Cette question a d'ailleurs fait l'objet d'une considération très approfondie de la part de la Cour suprême du Canada dans une affaire[21] où la plus haute cour canadienne n'a pas hésité à faire primer le respect du secret professionnel et de la confidentialité sur toutes autres considérations, fussent-elles légitimes ou fort contraignantes. Il nous apparaît évident, à la lecture des différents codes de déontologie, que les professionnels ont un intérêt immédiat et absolu à réviser leur politique d'utilisation de leur télécopieur.
- Que valent les avertissements concernant la confidentialité?
Les diverses notices que nous avons lues à cet effet révèlent une compréhension confuse et inappropriée du droit d'auteur et à tout événement n'ont aucune valeur contraignante envers le tiers, détenteur par inadvertance d'une télécopie dont le message est confidentiel.
2.3.5 Le non-respect du droit d'auteur
Télécopier, c'est reproduire et diffuser dans une seule et même opération. Cette activité intéresse donc les auteurs qui ont le droit de conserver un contrôle raisonnable sur la reproduction et la diffusion de leurs oeuvres, à l'intérieur des paramètres qui sont définis dans la législation canadienne[22] et les conventions internationales. Théorique cette préoccupation? Qu'on en juge!
Dans l'édition de mars 1991 du National, tabloid mensuel de l'Association du Barreau Canadien, le journaliste Lloyd P. Duhaime, tout en soulignant l'apport inestimable que procurent aux cabinets de régions éloignées les bibliothèques qui "faxent", sur demande et contre paiement de frais minimes, des textes de doctrine et d'arrêts judiciaires, note tout de même l'irritation des éditeurs qui n'ont pas hésité à émettre une mise en demeure.[23]

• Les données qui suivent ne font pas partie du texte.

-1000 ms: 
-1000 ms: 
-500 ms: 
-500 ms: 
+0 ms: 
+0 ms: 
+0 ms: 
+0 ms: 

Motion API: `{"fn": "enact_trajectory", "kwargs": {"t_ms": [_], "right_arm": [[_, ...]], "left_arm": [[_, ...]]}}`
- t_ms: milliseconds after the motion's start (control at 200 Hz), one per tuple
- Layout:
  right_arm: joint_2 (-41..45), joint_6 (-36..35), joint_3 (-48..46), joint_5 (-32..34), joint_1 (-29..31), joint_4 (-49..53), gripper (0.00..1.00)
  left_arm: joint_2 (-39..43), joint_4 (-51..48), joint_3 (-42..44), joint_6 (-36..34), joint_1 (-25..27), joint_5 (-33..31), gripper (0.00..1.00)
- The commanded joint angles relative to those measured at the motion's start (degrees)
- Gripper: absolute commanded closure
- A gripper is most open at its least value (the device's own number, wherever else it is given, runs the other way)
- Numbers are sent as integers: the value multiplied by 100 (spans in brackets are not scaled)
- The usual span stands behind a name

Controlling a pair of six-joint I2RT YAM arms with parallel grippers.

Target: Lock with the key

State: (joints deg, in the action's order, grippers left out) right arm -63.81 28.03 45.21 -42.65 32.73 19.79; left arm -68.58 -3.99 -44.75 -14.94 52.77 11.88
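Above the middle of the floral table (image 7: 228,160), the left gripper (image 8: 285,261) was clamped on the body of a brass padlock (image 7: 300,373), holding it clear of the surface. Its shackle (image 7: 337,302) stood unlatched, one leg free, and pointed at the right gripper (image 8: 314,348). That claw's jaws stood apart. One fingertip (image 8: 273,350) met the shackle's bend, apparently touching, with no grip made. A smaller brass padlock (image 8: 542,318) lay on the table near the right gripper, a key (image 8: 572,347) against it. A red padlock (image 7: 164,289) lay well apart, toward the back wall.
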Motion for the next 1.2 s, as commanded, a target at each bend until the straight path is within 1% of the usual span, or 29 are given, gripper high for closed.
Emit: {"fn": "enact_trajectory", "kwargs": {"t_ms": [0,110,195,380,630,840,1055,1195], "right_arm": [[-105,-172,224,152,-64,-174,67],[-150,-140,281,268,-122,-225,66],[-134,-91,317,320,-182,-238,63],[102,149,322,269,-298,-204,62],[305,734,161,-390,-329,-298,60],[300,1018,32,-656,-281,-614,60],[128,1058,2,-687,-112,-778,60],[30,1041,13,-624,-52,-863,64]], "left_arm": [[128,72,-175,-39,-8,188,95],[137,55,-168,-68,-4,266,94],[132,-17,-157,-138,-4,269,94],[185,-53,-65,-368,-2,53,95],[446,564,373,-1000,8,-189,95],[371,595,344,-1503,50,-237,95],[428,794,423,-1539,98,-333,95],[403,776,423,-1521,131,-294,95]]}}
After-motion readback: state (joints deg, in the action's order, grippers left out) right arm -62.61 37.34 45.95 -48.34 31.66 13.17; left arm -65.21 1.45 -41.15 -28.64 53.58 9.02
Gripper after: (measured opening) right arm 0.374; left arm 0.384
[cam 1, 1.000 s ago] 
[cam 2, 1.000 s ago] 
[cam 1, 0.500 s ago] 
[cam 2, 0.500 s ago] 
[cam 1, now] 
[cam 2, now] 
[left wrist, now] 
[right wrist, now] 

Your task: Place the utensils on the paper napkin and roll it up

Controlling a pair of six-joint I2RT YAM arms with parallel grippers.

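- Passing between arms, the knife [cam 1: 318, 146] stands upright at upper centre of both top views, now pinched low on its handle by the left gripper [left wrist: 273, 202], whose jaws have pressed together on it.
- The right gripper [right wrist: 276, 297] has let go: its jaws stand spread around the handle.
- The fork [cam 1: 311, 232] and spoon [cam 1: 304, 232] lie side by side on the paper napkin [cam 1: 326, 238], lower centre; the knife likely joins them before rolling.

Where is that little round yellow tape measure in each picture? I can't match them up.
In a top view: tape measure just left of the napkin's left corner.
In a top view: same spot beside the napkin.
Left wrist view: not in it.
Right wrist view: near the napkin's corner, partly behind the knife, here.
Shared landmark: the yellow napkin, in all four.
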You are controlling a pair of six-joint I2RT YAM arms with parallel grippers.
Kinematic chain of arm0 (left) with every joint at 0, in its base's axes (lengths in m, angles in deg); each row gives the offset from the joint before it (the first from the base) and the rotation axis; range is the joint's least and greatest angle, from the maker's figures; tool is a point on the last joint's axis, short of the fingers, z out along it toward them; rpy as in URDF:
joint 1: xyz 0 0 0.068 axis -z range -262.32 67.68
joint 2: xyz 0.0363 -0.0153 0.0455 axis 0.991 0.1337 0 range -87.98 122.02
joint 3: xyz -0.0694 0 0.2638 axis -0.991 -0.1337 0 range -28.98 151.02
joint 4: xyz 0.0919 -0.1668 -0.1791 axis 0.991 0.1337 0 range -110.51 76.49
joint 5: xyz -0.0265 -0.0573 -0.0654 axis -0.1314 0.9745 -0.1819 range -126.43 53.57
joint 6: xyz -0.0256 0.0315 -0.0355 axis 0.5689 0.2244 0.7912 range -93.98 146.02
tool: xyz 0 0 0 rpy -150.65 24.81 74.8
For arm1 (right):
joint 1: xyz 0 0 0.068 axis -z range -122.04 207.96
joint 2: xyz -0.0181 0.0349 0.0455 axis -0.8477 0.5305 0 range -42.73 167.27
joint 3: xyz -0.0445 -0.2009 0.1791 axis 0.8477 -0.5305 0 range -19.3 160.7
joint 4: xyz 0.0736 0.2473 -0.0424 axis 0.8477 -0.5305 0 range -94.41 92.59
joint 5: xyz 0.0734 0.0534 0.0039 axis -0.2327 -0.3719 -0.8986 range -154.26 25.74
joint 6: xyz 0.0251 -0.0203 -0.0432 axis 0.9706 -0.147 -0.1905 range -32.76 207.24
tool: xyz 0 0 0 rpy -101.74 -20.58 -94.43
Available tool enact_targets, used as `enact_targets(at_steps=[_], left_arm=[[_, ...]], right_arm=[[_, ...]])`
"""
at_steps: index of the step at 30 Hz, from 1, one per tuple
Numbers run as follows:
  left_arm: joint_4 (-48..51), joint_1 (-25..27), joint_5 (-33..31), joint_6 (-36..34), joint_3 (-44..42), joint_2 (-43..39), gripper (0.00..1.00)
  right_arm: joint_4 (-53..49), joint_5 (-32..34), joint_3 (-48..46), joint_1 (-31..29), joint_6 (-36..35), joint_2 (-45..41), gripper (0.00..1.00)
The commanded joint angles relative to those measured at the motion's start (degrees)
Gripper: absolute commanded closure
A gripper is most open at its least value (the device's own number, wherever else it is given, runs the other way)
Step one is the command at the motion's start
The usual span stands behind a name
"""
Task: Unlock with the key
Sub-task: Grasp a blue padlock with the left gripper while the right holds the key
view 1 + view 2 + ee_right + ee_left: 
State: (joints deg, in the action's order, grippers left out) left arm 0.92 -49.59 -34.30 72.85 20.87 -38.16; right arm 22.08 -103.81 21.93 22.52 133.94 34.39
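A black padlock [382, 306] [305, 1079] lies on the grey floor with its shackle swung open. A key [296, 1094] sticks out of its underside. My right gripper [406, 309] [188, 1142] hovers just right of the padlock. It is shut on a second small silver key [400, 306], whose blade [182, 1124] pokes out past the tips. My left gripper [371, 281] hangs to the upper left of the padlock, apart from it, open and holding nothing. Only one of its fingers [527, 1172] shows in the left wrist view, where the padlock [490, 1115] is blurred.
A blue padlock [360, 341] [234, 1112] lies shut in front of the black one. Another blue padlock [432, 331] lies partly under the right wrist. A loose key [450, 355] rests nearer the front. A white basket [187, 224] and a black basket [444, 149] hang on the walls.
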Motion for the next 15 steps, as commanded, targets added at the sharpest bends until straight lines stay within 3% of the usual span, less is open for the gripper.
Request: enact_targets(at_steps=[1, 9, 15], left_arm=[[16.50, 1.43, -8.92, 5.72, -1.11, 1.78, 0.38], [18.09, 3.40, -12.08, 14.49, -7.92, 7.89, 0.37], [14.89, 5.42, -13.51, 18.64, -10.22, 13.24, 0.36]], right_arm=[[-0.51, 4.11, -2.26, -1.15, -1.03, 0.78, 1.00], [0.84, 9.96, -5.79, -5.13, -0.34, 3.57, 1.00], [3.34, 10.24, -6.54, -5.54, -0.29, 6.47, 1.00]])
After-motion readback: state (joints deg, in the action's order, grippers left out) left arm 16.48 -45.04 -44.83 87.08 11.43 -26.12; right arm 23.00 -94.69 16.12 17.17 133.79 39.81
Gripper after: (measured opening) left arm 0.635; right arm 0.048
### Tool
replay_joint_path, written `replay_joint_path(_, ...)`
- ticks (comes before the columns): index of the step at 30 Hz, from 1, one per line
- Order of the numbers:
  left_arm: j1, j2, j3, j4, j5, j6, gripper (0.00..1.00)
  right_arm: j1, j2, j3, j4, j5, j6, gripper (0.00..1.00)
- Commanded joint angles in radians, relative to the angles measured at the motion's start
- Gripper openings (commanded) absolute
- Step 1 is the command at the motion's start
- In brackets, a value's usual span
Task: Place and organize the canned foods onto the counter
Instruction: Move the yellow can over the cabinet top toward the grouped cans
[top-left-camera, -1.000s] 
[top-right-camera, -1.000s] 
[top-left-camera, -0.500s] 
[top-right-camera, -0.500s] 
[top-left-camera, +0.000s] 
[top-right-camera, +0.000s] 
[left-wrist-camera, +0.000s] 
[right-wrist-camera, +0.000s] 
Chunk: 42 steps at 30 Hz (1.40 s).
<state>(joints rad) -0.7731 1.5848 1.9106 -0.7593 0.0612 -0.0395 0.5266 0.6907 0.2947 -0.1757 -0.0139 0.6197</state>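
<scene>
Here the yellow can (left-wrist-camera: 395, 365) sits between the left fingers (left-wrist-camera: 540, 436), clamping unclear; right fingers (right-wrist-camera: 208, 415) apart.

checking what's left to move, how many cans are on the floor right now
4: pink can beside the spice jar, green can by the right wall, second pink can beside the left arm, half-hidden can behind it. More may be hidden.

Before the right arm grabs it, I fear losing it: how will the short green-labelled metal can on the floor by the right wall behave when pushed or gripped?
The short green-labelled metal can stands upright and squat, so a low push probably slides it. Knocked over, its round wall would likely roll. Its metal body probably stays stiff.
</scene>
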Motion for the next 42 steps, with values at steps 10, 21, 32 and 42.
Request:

2.3.6 Les communications non désirées
Bien que le phénomène de la publicité intrusive par télécopieur se soit de beaucoup résorbé, un fait demeure : des communications non désirées et surtout non désirables continuent d'affecter de façon déplorable la bélinographie.
La juridiction sur les communications au Canada étant généralement et de façon prépondérante du ressort de l'autorité fédérale, la Chambre des communes a été saisie récemment de l'étude de deux projets de loi traitant de cette question, le plus important étant le projet de loi C-62. Déposé le 27 février 1992 et portant amendement à la Loi sur les télécommunications, ce projet aborde le sujet sous deux angles : la protection de la vie privée (art. 7) et la nuisance que causent les communications non sollicitées (art. 46).
En présumant que ce projet soit adopté, la situation sera quelque peu améliorée. Restera que les tribunaux devront apprécier en cette matière l'étendue de la liberté d'expression et surtout définir le contour d'une communication non sollicitée. Pas facile!
LA SITUATION A L'ÉTRANGER : TROIS EXEMPLES
La télécopie illustre parfaitement la modernité de l'humanité qui transcende les frontières étatiques. A toute heure du jour et de la nuit, textes et documents de toute sorte circulent instantanément autour du globe et franchissent, le plus souvent sans aucune espèce de contrôle, les frontières juridiques qui correspondent aux états.
Les aspects de droit international privé reliés à l'utilisation du télécopieur mériteraient de faire l'objet d'une synthèse et d'être vulgarisés à l'intention des entrepreneurs internationaux que le télécopieur met en communication quotidiennement avec la plus grande facilité. Nous ne pouvons aujourd'hui qu'effleurer le sujet.
3.1. L'ONTARIO
Brièvement, on peut résumer ainsi l'état du droit ontarien. La télécopie existe et constitue un document valable; c'est l'arrêt Rollings déjà vu. Cependant, la règle du best evidence rule préfère la présentation de l'original, et les télécopies tout comme les photocopies seront suspectes. En matière commerciale, le tribunal pourra considérer les télécopies échangées par les parties comme une preuve de négociations et leur contenu apprécié selon les circonstances.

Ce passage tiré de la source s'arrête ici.